__WHAT IS NEEDED__
Would you output, exactly as written, the line with "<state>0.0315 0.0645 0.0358" and all lines after it to the end of the data below, and no others?

-- Opening Marker --

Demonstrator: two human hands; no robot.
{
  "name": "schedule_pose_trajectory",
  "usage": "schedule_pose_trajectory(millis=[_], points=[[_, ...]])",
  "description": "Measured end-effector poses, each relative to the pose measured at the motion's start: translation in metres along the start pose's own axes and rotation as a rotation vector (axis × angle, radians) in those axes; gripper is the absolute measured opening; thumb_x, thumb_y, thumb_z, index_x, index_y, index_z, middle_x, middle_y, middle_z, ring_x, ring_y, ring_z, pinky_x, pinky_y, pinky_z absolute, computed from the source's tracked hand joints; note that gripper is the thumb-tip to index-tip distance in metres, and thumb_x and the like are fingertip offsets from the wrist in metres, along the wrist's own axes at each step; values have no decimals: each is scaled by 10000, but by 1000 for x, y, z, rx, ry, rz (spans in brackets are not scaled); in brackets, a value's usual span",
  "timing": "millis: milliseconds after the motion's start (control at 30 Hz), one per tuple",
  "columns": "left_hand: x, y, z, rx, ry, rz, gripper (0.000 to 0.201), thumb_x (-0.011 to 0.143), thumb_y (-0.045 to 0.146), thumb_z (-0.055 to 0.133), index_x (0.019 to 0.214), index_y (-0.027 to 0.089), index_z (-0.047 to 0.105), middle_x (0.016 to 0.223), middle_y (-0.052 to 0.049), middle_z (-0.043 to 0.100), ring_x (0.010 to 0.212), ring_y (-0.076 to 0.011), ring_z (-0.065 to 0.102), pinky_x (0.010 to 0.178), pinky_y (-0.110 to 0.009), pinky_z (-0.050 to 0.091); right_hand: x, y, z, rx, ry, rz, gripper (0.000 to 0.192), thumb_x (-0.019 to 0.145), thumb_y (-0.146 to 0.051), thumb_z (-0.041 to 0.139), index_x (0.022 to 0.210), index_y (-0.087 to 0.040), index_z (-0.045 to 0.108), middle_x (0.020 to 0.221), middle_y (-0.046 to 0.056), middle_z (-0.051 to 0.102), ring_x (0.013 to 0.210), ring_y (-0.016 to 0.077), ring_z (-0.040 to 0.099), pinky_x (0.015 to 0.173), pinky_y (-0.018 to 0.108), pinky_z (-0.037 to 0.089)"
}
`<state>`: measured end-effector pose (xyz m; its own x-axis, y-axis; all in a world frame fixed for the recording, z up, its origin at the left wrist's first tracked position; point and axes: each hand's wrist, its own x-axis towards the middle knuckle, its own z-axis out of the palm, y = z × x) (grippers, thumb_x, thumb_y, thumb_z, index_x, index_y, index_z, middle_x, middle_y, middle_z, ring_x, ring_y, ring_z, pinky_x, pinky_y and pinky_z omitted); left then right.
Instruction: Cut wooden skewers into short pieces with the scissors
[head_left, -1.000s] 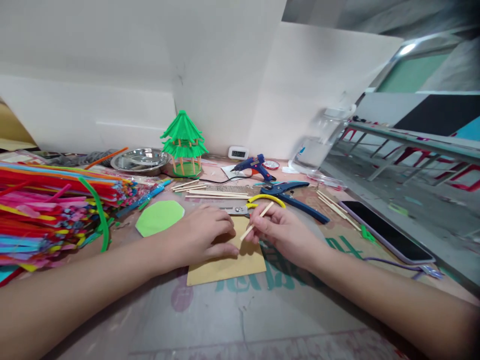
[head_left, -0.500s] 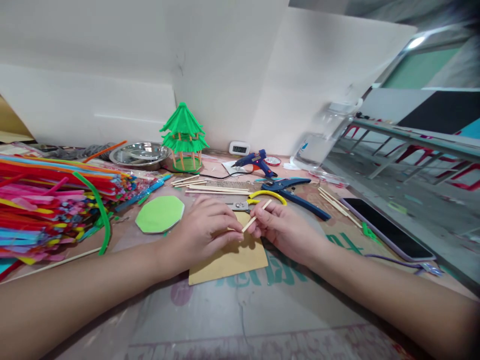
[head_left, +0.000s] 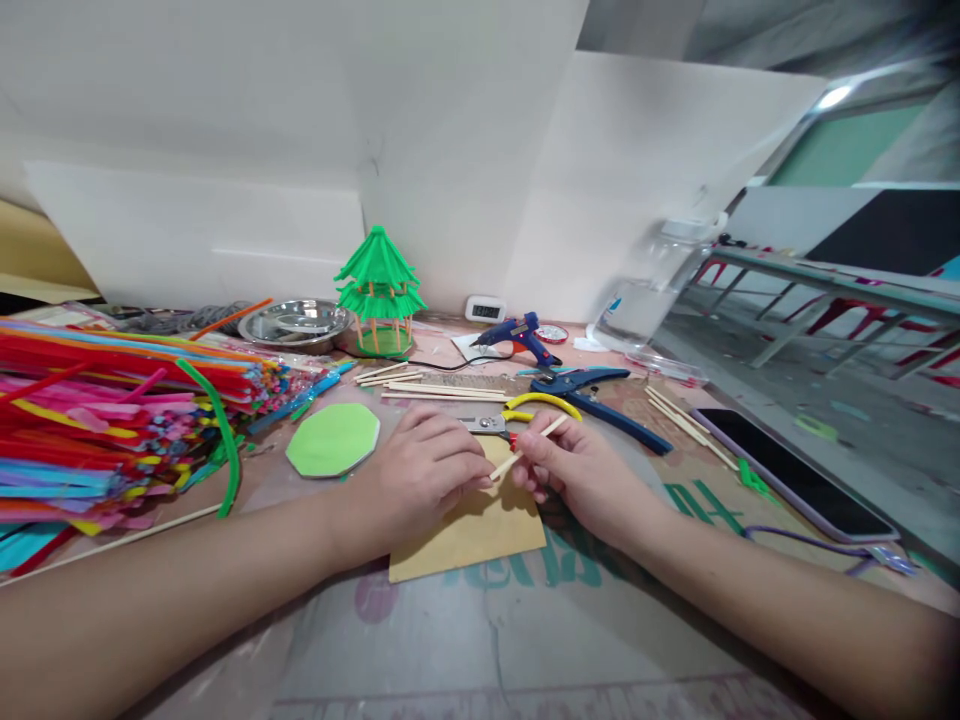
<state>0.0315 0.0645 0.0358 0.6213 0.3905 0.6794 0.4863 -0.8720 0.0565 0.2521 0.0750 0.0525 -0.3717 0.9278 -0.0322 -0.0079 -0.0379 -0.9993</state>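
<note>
A short pale wooden stick [head_left: 517, 457] is pinched in my right hand [head_left: 576, 462], slanting down to the left. My left hand [head_left: 435, 468] has its fingers closed at the stick's lower end, the fingertips partly hidden. Beneath both hands lies a tan square sheet [head_left: 469, 545]. Just beyond them rest scissors [head_left: 536, 403] with yellow handles, partly covered by my right hand. A light green octagonal piece [head_left: 334, 440] lies to the left of my left hand.
Behind stand a green-roofed pavilion model [head_left: 381, 290], a metal bowl [head_left: 292, 325], a glue gun [head_left: 521, 336] and a water bottle [head_left: 649, 285]. Blue cutters [head_left: 611, 400], loose sticks [head_left: 446, 390] and a phone [head_left: 795, 470] lie around. Pipe cleaners [head_left: 97, 430] fill the left side.
My right hand has shifted slightly along the stick, whose angle is a little flatter. The whole view has moved slightly, so things sit lower and further right.
</note>
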Motion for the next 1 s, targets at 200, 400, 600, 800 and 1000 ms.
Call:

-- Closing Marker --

__SOLUTION TO THIS EXERCISE__
<state>0.0315 0.0645 0.0358 0.6213 0.3905 0.6794 0.4863 -0.8720 0.0565 0.2521 0.0750 0.0525 -0.3717 0.9278 -0.0322 -0.0079 -0.0379 -0.9993</state>
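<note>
A short pale wooden stick [head_left: 517, 457] is pinched in my right hand [head_left: 576, 462], slanting down to the left. My left hand [head_left: 435, 468] has its fingers closed at the stick's lower end, the fingertips partly hidden. Beneath both hands lies a tan square sheet [head_left: 469, 545]. Just beyond them rest scissors [head_left: 536, 403] with yellow handles, partly covered by my right hand. A light green octagonal piece [head_left: 334, 440] lies to the left of my left hand.
Behind stand a green-roofed pavilion model [head_left: 381, 290], a metal bowl [head_left: 292, 325], a glue gun [head_left: 521, 336] and a water bottle [head_left: 649, 285]. Blue cutters [head_left: 611, 400], loose sticks [head_left: 446, 390] and a phone [head_left: 795, 470] lie around. Pipe cleaners [head_left: 97, 430] fill the left side.
My right hand has shifted slightly along the stick, whose angle is a little flatter. The whole view has moved slightly, so things sit lower and further right.
</note>
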Motion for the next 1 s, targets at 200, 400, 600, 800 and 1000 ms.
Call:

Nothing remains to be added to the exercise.